> [What to work on]: Output the lines below exactly, please, from the first line until the line with "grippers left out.", counting both.

Data records:
▬▬▬

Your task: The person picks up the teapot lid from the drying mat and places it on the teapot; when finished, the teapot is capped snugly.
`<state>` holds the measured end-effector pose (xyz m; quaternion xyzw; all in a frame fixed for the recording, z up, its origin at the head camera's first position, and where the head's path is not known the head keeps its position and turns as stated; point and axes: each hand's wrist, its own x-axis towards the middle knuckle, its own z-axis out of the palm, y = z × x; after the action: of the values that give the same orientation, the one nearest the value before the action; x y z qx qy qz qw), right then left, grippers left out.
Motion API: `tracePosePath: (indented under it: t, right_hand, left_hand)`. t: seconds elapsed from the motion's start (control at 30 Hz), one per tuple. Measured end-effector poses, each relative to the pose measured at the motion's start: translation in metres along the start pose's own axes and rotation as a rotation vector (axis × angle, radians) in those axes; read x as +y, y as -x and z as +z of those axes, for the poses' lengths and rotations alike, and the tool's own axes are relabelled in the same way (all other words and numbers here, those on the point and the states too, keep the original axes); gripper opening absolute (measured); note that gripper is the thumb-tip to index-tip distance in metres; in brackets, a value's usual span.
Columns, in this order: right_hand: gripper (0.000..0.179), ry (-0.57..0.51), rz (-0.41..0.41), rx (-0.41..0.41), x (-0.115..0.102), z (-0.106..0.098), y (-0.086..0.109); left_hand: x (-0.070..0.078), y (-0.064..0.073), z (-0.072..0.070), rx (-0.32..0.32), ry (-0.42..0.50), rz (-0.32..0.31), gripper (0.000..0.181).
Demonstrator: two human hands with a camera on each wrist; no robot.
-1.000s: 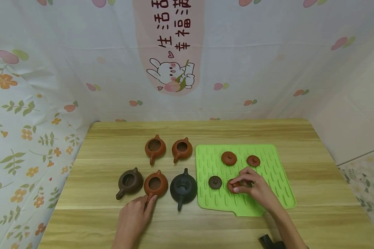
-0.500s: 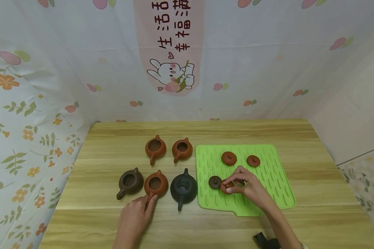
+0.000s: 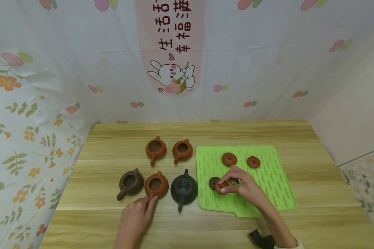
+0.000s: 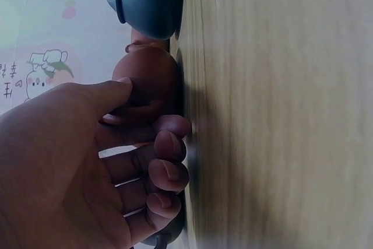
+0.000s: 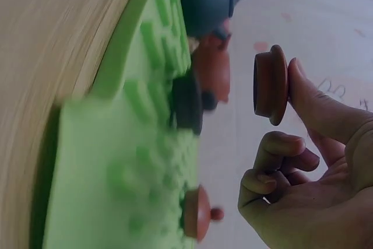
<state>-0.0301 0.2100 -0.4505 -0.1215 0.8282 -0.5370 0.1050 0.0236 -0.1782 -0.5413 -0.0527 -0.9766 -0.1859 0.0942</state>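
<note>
My left hand [image 3: 134, 216] grips the handle of an open reddish-brown clay teapot [image 3: 163, 182], the middle pot of the front row. In the left wrist view, the thumb lies against this teapot [image 4: 154, 74] while the fingers curl at its handle. My right hand [image 3: 244, 186] pinches a reddish-brown teapot lid [image 3: 220, 191] above the green mat. In the right wrist view, that lid [image 5: 273, 86] is clear of the mat, its inner rim facing away from the palm. From the head it partly covers a dark brown lid [image 3: 212, 181] lying on the mat.
A lidless dark brown teapot [image 3: 137, 183] and a lidded black teapot [image 3: 184, 193] flank the held pot. Two reddish-brown teapots [image 3: 161, 148] without lids stand behind. On the green mat [image 3: 268, 197] lie two reddish lids [image 3: 225, 159]. A black object [image 3: 261, 239] is near my right forearm.
My right hand has lifted the reddish-brown lid off the mat and carried it left, where it now overlaps the dark brown lid. My left hand stays on the teapot handle.
</note>
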Motion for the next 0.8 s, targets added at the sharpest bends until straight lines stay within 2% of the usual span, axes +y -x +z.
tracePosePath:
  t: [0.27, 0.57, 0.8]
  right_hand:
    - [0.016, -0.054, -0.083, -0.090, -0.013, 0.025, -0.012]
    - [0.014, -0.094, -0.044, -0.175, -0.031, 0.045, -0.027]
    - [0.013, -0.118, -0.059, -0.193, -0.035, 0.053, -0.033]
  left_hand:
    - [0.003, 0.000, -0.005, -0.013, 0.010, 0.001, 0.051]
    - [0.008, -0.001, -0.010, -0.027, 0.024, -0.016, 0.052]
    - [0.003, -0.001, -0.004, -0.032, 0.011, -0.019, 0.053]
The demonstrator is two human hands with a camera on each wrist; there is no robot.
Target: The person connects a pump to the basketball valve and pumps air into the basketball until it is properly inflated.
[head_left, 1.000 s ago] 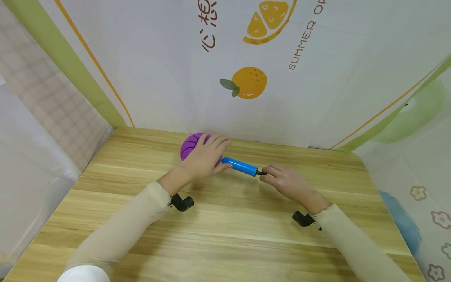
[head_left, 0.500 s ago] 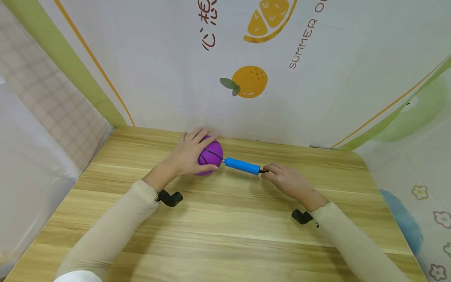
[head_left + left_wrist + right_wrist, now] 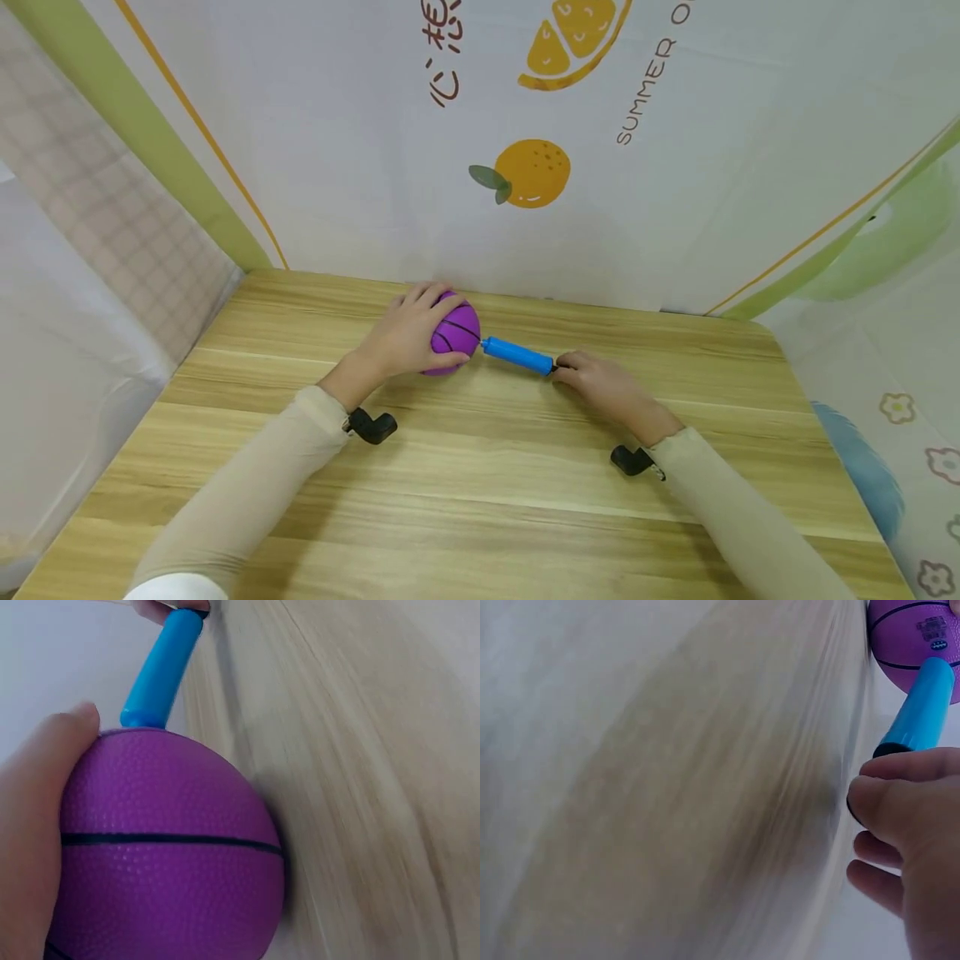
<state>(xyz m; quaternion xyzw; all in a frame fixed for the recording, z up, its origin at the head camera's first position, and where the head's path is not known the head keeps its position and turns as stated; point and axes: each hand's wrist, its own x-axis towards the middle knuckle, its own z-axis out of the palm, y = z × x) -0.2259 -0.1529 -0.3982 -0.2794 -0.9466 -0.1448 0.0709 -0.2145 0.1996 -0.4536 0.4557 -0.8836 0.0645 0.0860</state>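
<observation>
A small purple basketball (image 3: pixel 459 329) with black lines rests near the back of the table. My left hand (image 3: pixel 405 337) grips it from the left, thumb along the near side and fingers over the top. From the ball's right side a blue hand pump (image 3: pixel 519 355) points outward, its nozzle end right at the ball. My right hand (image 3: pixel 603 385) pinches the pump's black handle at the other end. In the right wrist view the thumb and forefinger close on that handle, and the blue barrel (image 3: pixel 922 709) leads to the ball (image 3: pixel 907 634).
The wooden table (image 3: pixel 480 500) ends at a white printed curtain (image 3: pixel 360 167) just behind the ball. More cloth hangs at the left and right sides. A black wrist mount (image 3: pixel 373 425) hangs below the left wrist, another mount (image 3: pixel 632 461) below the right.
My left hand shifted left off the top of the ball, then settled back round its left side. The pump's handle is now pushed closer to the barrel, my right hand slightly left.
</observation>
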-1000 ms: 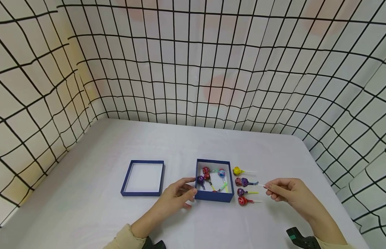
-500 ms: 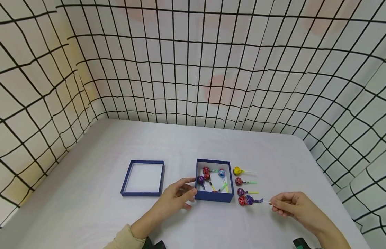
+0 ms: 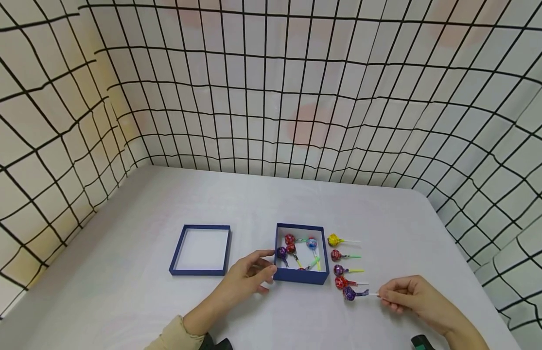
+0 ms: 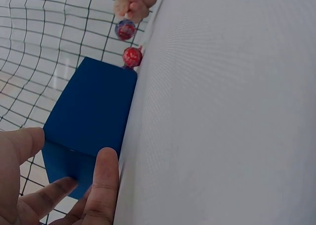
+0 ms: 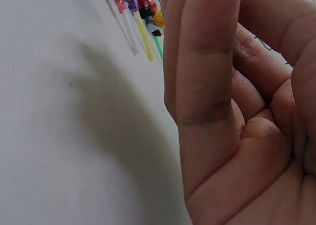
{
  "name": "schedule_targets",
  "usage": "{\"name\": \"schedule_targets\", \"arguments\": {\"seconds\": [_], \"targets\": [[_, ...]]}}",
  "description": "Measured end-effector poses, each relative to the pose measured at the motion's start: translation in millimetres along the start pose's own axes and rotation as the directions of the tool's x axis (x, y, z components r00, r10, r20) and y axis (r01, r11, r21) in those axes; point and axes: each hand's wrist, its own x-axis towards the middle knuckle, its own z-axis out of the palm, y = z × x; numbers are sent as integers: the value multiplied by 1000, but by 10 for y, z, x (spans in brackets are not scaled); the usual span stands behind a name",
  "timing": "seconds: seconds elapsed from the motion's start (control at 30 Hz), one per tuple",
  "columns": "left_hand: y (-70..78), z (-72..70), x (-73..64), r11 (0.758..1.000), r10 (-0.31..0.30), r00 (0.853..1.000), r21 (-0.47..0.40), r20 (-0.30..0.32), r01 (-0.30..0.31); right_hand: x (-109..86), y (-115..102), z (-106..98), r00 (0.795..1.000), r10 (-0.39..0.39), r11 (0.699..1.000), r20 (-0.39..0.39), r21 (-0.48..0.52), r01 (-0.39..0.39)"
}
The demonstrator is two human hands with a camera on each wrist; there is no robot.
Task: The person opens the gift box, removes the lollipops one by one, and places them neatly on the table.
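Note:
My right hand (image 3: 406, 294) pinches the white stick of a purple-wrapped lollipop (image 3: 349, 293), its head to the left, just below a red lollipop (image 3: 340, 282). In the left wrist view, the held lollipop (image 4: 125, 30) hangs under the right fingers. My left hand (image 3: 249, 274) touches the near left corner of an open blue box (image 3: 302, 276) with spread, relaxed fingers. Inside that box lie several wrapped lollipops, among them a purple one (image 3: 281, 252) and a blue one (image 3: 311, 243). The right wrist view shows mostly the palm and fingers, which hide the held stick.
Right of the box, a column holds a yellow lollipop (image 3: 334, 239), a red one with a green stick (image 3: 336, 254) and a purple one with a yellow stick (image 3: 338, 270). The blue-rimmed lid (image 3: 201, 273) lies at left on the white table (image 3: 122, 287). Black-gridded walls (image 3: 262, 97) enclose the table.
My right hand has carried the purple lollipop toward the near edge, past the column, uncovering the red one with the green stick. My left hand and the box have stayed put.

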Motion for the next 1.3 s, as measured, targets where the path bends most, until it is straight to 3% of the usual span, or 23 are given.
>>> {"name": "schedule_targets", "arguments": {"seconds": [0.2,0.4,1.3], "targets": [[2,-7,7,1000,5,1000,1,-4,-5,33,13,37,999,-42,997,2,-58,42],[15,-22,9,1000,3,1000,2,-7,-3,81,-2,69,1000,-25,998,8,-65,25],[-17,0,18,1000,-4,1000,-3,-1,4,93,11,144,984,138,982,-110,-111,-150]]}}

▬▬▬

> [Result]:
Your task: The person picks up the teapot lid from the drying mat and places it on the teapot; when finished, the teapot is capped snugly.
`<state>` holds the measured end-effector pose (xyz m; quaternion xyzw; all in a frame fixed for the recording, z up, its origin at the head camera's first position, and where the head's path is not known the head keeps its position and turns as stated; point and axes: each hand's wrist, its own x-axis towards the middle knuckle, its own z-axis out of the palm, y = z × x; after the action: of the values that give the same orientation, the one nearest the value before the action; x y z qx qy qz qw), right then left, grippers left out.

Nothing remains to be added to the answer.